18.12.09 | Sie machte Schlagzeilen, jene ParabellumPistole mit einem Sammlerwert von 280 000 Franken, die jahrzehntelang als Erbstück in einem Haushalt herumgelegen war und schliesslich bei einer der derzeit überall veranstalteten Waffen-Rückgabe-Aktionen zum Verschreddern abgegeben wurde. Die Waffe wurde zum Glück für ihren Besitzer «gerettet». Ich möchte aber nicht wissen, wie viele wertvolle, alte Waffen der gegenwärtigen Vernichtungswut schon zum Opfer gefallen sind. Wenn nun aber einzelne Zeitungen darüber schreiben und Waffen als ein «altes Kulturgut» bezeichnen, zu dem man eigentlich Sorge tragen müsste, dann sind die Reaktionen schon bemerkenswert. Einsamer Höhepunkt ist dabei jener Leserbriefschreiber, der fand, man würde einen Journalisten, der im Zusammenhang mit Waffen den Begriff «Kulturgut» benutze, am besten grad zusammen mit den Tausenden von überflüssigen Gewehren «entsorgen».
Obwohl ich nicht Psychiater bin, interessieren mich Charakterkonstellationen, die es einem Menschen erlauben, sich im gleichen Satz über den Begriff «Kulturgut» für alte Waffen aufzuregen und im Zusammenhang mit Menschen den Begriff «entsorgen» zu verwenden. Da muss meiner bescheidenen Meinung nach in der Prägung des Charakters irgendetwas gründlich schief gegangen sein.

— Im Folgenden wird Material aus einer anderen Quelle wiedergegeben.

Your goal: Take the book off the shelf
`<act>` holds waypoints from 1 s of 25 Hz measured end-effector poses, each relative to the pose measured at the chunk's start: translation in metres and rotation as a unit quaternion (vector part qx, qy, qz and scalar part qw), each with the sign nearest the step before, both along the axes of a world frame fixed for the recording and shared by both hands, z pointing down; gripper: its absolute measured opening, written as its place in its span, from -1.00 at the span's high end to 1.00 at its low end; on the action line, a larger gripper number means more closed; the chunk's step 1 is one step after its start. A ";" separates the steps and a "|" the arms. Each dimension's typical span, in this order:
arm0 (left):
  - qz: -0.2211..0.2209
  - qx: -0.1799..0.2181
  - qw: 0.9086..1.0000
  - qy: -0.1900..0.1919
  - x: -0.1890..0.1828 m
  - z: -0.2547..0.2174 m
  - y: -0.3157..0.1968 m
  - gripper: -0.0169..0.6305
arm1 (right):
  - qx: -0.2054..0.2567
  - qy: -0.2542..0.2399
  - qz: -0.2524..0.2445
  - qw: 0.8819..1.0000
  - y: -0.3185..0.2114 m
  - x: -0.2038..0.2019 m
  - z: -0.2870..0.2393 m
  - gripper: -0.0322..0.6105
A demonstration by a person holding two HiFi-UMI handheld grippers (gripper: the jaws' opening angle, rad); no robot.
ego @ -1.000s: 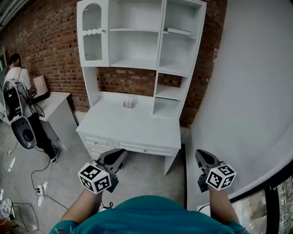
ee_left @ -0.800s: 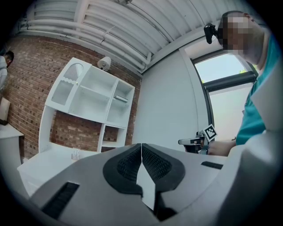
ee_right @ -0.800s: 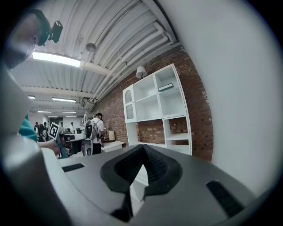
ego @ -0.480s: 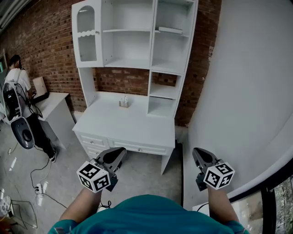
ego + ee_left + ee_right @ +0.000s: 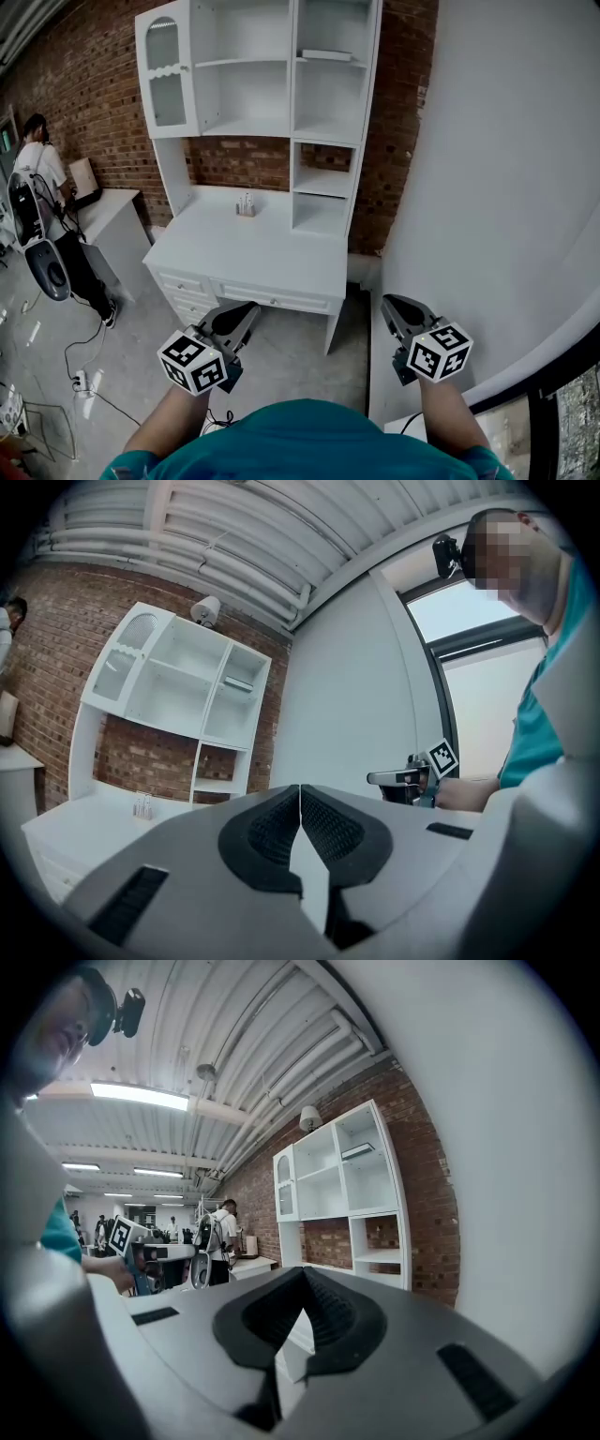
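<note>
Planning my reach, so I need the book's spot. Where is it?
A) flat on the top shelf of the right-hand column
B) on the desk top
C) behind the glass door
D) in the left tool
A: the book lies flat on the highest shelf in the right-hand column of the shelf unit.

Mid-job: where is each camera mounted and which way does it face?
Head view: person's head, forward and down at the shelf unit; left gripper, right gripper, teal shirt show.
Left gripper view: on left gripper, along its shut fingers toward the shelf unit; right gripper at right.
Right gripper view: on right gripper, along shut fingers; left gripper at left.
Shared: all show the book, upper right in the shelf unit.
</note>
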State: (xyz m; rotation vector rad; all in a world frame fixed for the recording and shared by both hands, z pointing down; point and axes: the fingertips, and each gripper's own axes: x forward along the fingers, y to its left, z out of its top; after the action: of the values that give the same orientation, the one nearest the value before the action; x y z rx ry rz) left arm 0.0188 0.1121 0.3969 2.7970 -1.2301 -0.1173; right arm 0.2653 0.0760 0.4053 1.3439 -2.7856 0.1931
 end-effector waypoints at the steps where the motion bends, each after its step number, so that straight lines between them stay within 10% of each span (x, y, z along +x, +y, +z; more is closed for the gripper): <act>1: 0.000 -0.001 1.000 -0.002 0.003 0.001 0.000 0.89 | 0.000 -0.002 -0.001 1.000 -0.001 0.002 0.000 0.83; 14: 0.011 -0.010 1.000 0.005 -0.005 0.009 -0.049 0.89 | -0.005 -0.001 0.012 1.000 -0.047 -0.004 0.009 0.83; 25: 0.064 0.001 0.998 0.008 -0.091 0.018 -0.219 0.89 | 0.019 -0.014 0.063 0.998 -0.198 -0.087 -0.001 0.83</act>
State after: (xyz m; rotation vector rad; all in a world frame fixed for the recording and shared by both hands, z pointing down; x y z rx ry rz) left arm -0.0718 -0.1066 0.4144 2.8599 -1.0455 -0.1312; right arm 0.1781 -0.1224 0.4040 1.5394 -2.7411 0.1656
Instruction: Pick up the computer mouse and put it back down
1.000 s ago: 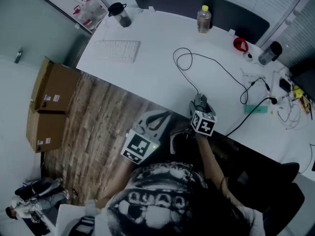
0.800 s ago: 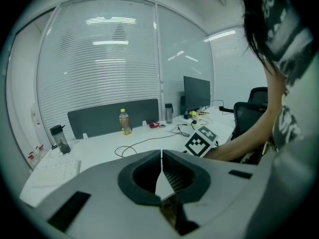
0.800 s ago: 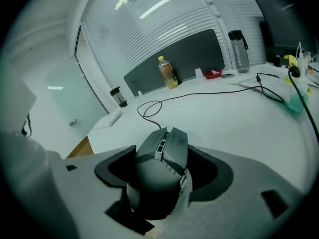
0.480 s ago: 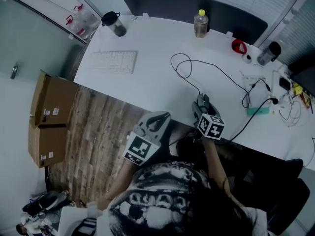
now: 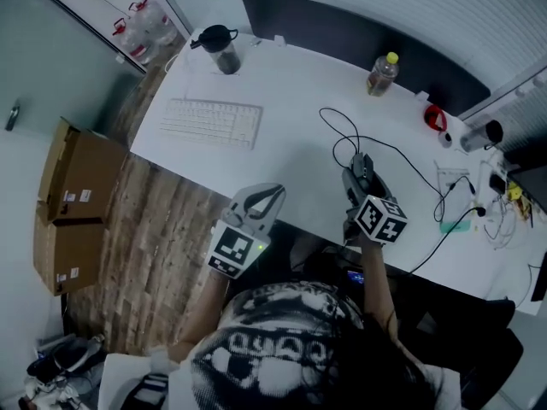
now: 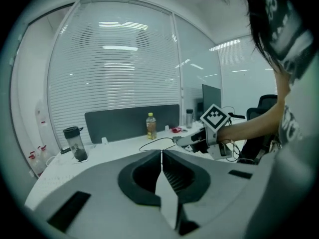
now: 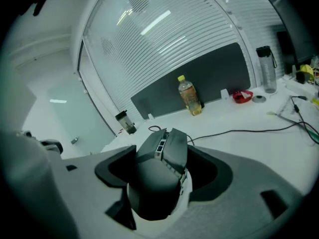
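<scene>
My right gripper (image 5: 359, 174) is shut on a dark wired computer mouse (image 5: 361, 169), holding it above the white desk (image 5: 282, 92) near the front edge. In the right gripper view the mouse (image 7: 160, 176) fills the space between the jaws, nose pointing away from me. Its black cable (image 5: 342, 126) lies looped on the desk ahead. My left gripper (image 5: 270, 193) is at the desk's front edge, left of the right one, shut and empty. In the left gripper view the left gripper (image 6: 161, 156) has its jaws together, and the right gripper (image 6: 192, 141) shows beyond them.
A white keyboard (image 5: 211, 122) lies at the left, with a dark tumbler (image 5: 224, 51) behind it. A yellow-capped bottle (image 5: 381, 73) stands by the dark partition (image 5: 359, 37). A red item (image 5: 436, 118) and tangled cables (image 5: 479, 186) are at the right. Cardboard boxes (image 5: 73, 186) sit on the floor.
My right gripper has risen with the mouse and moved farther in over the desk. My left gripper has moved forward from over the floor to the desk's front edge.
</scene>
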`<state>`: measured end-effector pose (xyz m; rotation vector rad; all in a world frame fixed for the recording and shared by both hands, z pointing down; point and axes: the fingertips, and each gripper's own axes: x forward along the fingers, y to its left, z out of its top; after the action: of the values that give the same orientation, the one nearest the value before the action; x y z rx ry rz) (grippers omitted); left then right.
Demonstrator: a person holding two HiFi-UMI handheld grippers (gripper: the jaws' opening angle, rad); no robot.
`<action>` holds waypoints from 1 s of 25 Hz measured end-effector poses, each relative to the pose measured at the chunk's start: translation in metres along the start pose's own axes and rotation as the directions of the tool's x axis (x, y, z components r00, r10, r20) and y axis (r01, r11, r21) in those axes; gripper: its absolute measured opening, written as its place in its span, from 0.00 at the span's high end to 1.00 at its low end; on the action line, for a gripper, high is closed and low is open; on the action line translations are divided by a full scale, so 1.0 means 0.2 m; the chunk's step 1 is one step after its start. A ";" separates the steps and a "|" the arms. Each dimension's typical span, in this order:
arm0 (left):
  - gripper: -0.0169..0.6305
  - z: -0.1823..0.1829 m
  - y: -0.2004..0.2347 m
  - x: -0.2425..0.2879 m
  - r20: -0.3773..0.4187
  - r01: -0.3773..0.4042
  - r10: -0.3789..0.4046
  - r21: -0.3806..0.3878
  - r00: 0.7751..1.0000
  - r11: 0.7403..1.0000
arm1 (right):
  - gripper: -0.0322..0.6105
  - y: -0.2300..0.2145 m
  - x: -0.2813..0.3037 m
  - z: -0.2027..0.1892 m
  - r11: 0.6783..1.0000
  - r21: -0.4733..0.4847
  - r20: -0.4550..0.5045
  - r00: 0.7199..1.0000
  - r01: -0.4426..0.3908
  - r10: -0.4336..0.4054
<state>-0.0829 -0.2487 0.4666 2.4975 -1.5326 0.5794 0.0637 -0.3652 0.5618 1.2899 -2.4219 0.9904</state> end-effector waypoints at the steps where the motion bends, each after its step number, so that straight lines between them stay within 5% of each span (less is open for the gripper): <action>1: 0.96 -0.02 0.07 -0.02 -0.002 -0.015 0.015 -0.011 1.000 1.000 | 0.47 0.04 0.04 0.03 1.000 -0.010 0.005 1.000 -0.004 0.004; 13: 0.96 -0.27 0.68 -0.21 -0.039 -0.134 0.131 -0.092 0.991 0.987 | 0.47 0.47 0.57 0.05 0.982 -0.179 -0.099 0.994 -0.062 0.044; 25: 0.96 -0.38 0.91 -0.30 -0.056 -0.184 0.178 -0.147 0.982 0.972 | 0.47 0.76 1.12 -0.33 0.932 -0.314 -0.349 0.935 -0.181 0.064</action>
<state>-0.2860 -0.2585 0.4999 2.2361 -1.7309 0.5161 -0.1966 -0.4089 0.6496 0.7875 -2.2961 0.7021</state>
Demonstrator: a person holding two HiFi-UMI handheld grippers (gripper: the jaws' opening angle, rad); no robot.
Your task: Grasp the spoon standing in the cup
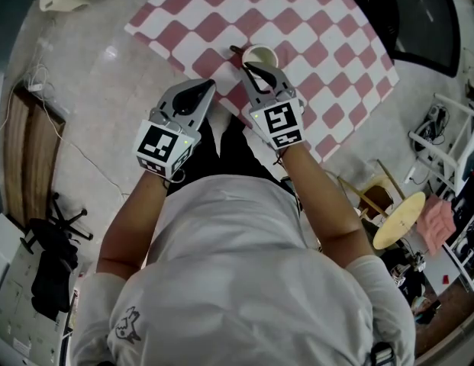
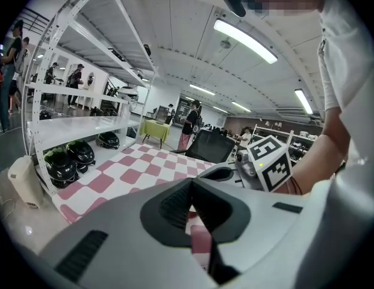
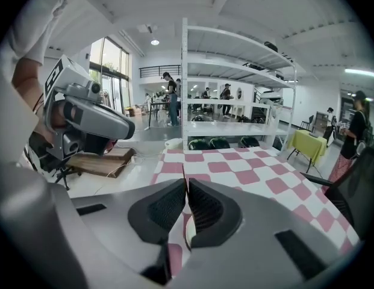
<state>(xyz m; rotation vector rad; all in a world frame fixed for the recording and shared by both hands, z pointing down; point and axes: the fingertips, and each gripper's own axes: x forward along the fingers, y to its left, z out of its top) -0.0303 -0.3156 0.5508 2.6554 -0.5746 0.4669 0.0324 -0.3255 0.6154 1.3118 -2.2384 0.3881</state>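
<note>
A pale cup [image 1: 261, 54] stands on the pink-and-white checked cloth [image 1: 313, 21], near its front edge. The spoon's dark handle [image 1: 235, 49] sticks out of the cup toward the upper left. My right gripper [image 1: 246, 65] points at the cup's near-left rim, and its tips sit just below the handle. In the right gripper view the jaws [image 3: 187, 182] meet at the tips and no spoon shows between them. My left gripper [image 1: 210, 85] hangs just left of it over the cloth's edge, its jaws [image 2: 190, 186] shut with nothing between them.
White shelving [image 3: 235, 83] with dark helmets [image 2: 72, 155] stands beyond the table. A black monitor [image 1: 420, 17] lies at the cloth's far right. On the floor are a wooden board [image 1: 27, 151], a black chair [image 1: 61, 235] and a round yellow stool [image 1: 401, 219]. People stand in the background.
</note>
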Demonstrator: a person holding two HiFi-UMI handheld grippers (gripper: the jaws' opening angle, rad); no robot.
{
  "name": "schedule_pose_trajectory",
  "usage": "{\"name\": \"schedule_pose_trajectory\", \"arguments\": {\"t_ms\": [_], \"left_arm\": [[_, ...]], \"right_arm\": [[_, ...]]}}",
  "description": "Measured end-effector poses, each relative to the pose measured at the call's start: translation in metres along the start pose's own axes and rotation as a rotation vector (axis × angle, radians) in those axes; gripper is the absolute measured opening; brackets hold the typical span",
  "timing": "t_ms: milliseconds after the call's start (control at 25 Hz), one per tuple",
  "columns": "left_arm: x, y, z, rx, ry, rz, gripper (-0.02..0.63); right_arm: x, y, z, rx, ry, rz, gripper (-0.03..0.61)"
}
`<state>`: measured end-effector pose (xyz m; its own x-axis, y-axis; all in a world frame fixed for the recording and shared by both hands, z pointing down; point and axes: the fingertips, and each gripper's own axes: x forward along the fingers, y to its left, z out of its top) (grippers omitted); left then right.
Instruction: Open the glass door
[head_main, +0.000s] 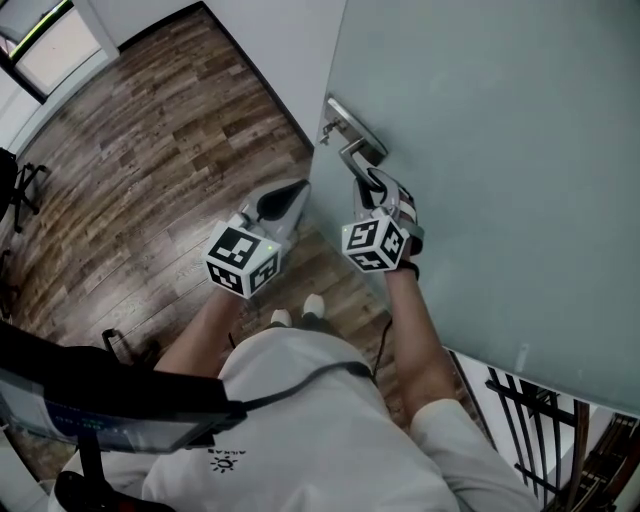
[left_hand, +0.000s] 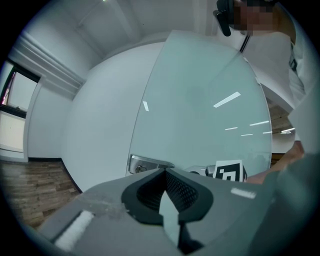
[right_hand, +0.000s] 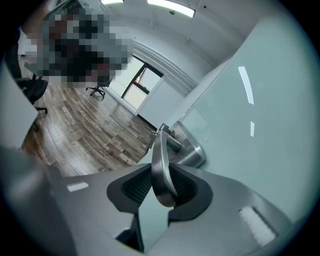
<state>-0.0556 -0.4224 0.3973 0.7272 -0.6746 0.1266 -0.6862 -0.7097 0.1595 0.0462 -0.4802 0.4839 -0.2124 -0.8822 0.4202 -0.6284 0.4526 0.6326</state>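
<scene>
- The glass door (head_main: 500, 150) filled the right side of the head view. It was one big frosted pane, pale blue-green and smooth, with streaks of ceiling light reflected on it.
- Its handle (head_main: 355, 155) sat near the door's free edge. It was a curved lever in brushed metal, on a shiny rounded metal plate (right_hand: 192, 152).
- The right gripper (right_hand: 162, 185) had its jaws clamped on that lever, which ran straight down between the black ribbed pads.
- The left gripper (left_hand: 165, 172) had its jaws pressed together with nothing in them. It hung just beside the door edge, not touching it, and pointed at the glass.
- Both grippers had grey matte bodies and a cube with black-and-white squares on the back.
- The floor (head_main: 130, 150) was dark wood-look planks with a streaky grain.
- A plain white wall (head_main: 270, 40) stood behind the door edge, with a dark skirting line along its foot.
- A black office chair (right_hand: 97, 90) stood well away across the room, near a dark-framed window (right_hand: 137, 82).
- A dark railing (head_main: 540, 430) with thin upright bars showed below the door's bottom edge, on the far right.
- The person's light shoes (head_main: 297, 312) were on the planks close to the door, between the two arms.
</scene>
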Motion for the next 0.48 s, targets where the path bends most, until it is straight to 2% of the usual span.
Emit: {"name": "schedule_pose_trajectory", "arguments": {"t_ms": [480], "left_arm": [[0.073,-0.001,0.009,-0.002,0.021,-0.003,0.005]], "right_arm": [[0.033,-0.053,-0.032,0.035,0.030,-0.009,0.101]]}}
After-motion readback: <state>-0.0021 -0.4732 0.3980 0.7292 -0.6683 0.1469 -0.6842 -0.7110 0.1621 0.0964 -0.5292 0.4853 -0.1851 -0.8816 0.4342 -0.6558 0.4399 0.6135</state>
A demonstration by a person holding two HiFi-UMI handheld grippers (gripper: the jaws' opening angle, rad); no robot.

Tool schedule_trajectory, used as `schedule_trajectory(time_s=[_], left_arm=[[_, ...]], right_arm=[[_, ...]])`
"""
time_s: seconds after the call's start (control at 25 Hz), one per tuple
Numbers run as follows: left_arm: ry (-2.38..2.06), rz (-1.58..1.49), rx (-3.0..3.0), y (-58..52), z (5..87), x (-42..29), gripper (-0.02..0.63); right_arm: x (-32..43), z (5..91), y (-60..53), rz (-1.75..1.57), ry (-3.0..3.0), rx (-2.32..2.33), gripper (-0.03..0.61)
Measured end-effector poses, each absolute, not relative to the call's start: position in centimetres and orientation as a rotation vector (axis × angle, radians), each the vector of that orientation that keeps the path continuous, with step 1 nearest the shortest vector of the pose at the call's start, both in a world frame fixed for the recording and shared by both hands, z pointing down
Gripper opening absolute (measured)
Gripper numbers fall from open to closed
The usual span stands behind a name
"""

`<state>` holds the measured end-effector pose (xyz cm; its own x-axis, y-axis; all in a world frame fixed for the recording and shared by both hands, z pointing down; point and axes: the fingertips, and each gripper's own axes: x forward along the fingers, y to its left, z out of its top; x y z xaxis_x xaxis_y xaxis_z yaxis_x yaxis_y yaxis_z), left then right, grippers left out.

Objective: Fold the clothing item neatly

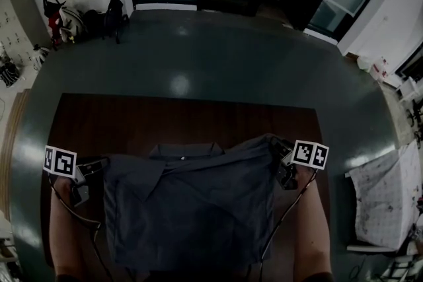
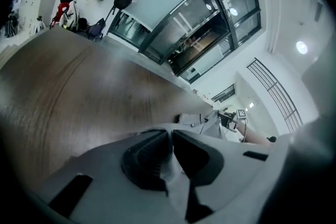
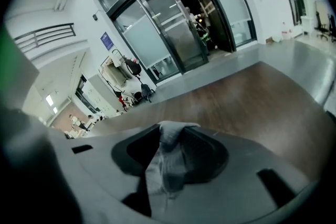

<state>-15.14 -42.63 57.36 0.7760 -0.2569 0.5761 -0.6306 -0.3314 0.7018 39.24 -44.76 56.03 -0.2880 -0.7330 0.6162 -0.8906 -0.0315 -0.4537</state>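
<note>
Shirt [image 1: 192,208] lies on the table's [image 1: 198,119] near half, between our grippers. Left gripper [image 1: 92,172] clamps its far-left corner; right gripper [image 1: 283,165], jaws parted, loosely straddles the far-right corner.

shirt [image 1: 192,208] on table [image 1: 165,119] — centre | left gripper [image 1: 84,178] at its left edge | right gripper [image 1: 285,167] — right edge

you're at a dark wood tabletop [image 1: 185,115] on a glossy grey-green floor [image 1: 198,49]. glass doors [image 3: 157,34] span the far wall under round ceiling lights [image 2: 302,47]. bags [image 1: 73,20] hang far left, and a spattered white sheet [image 1: 383,195] lies beyond the tabletop's right edge.
</note>
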Motion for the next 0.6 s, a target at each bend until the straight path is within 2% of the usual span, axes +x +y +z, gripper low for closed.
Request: schedule_trajectory(time_s=[0.2, 0.4, 0.6], left_arm=[[-0.737, 0.465, 1.929, -39.1, 57.2, -17.4, 0.029], [-0.881, 0.353, 1.891, -36.2, 55.7, -19.0, 0.028], [-0.622, 0.328, 1.996, -31.4, 55.2, -12.0, 0.028]], right_arm=[[39.4, 54.1, -43.8, 0.938, -1.975, 1.791, 0.109], [41.0, 50.1, -43.8, 0.859, -1.959, 1.96, 0.114], [40.2, 47.5, -43.6, 1.135, -2.127, 1.994, 0.114]])
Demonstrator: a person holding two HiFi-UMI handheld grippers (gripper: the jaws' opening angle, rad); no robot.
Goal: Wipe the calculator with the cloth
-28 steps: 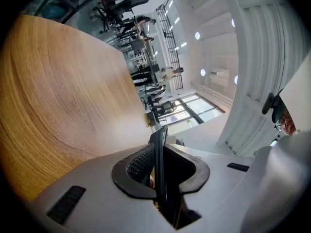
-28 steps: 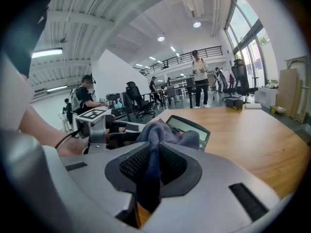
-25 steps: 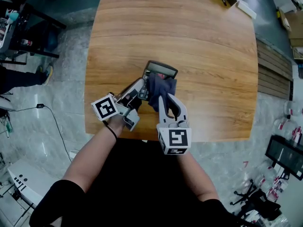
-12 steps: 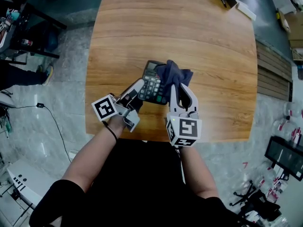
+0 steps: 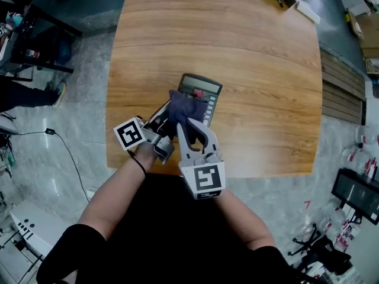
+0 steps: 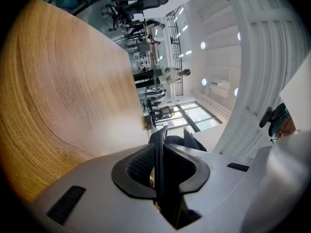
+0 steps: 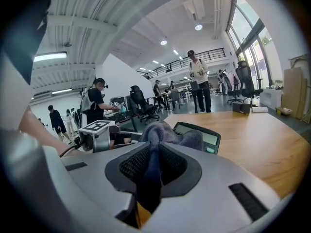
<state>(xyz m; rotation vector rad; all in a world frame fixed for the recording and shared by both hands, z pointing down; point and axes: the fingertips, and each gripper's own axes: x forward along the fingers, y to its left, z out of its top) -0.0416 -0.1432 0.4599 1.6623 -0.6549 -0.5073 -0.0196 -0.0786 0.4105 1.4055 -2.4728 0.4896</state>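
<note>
Head view: calculator [image 5: 202, 92] is at the near-middle of the worktop [image 5: 249, 46], display end away from the person. Left tongs [image 5: 166, 116] are clamped on the calculator's left edge. Right tongs [image 5: 189, 122] are clamped on the dark blue cloth [image 5: 183, 106], which is bunched against the keypad.

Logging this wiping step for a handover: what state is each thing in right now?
Calculator: clamped by one edge, display uncovered, keys partly under the cloth.
Cloth: bunched up, pinched, resting on the keypad.
Left gripper: shut on the calculator.
Right gripper: shut on the cloth.
</note>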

Genauso wie bei vielen Leuten, die in Internet-Foren auf den tragischen Vorfall im Berner Bärenpark reagierten. Die Mehrzahl der Schreibenden verurteilte den Polizisten, der auf den Bären geschossen hat, aufs Schärfste. «Es war ja ‹nur› ein Behinderter, und der ist ja schliesslich ‹freiwillig› in das Gehege eingedrungen. Dafür darf man doch nicht auf ein Tier schiessen», war der Tenor und man schrieb von «Unfähigkeit der Polizei im Umgang mit schwierigen Situationen». Als ob dem Polizisten angesichts der Tatsache, dass der Bär den Bedauernswerten schon «am Chrips» hatte, noch unendliche Zeit zum Überlegen geblieben wäre. Da sind zum Teil Werteverschiebungen im Gang, die Angst machen können. Vor allem wenn man bedenkt, dass jene, die den Begriff «Kulturgut» für alte Waffen verabscheuen, gleichzeitig aber Menschen «entsorgen» wollen oder jene, die finden, man dürfe nicht auf einen Bären schiessen, der grad einen Menschen im Fang hat, sich selbst wohl vorbehaltlos unter den «Guten» einreihen würden.
Da bin ich als Jäger ja grad wieder gerne bei den «Bösen»!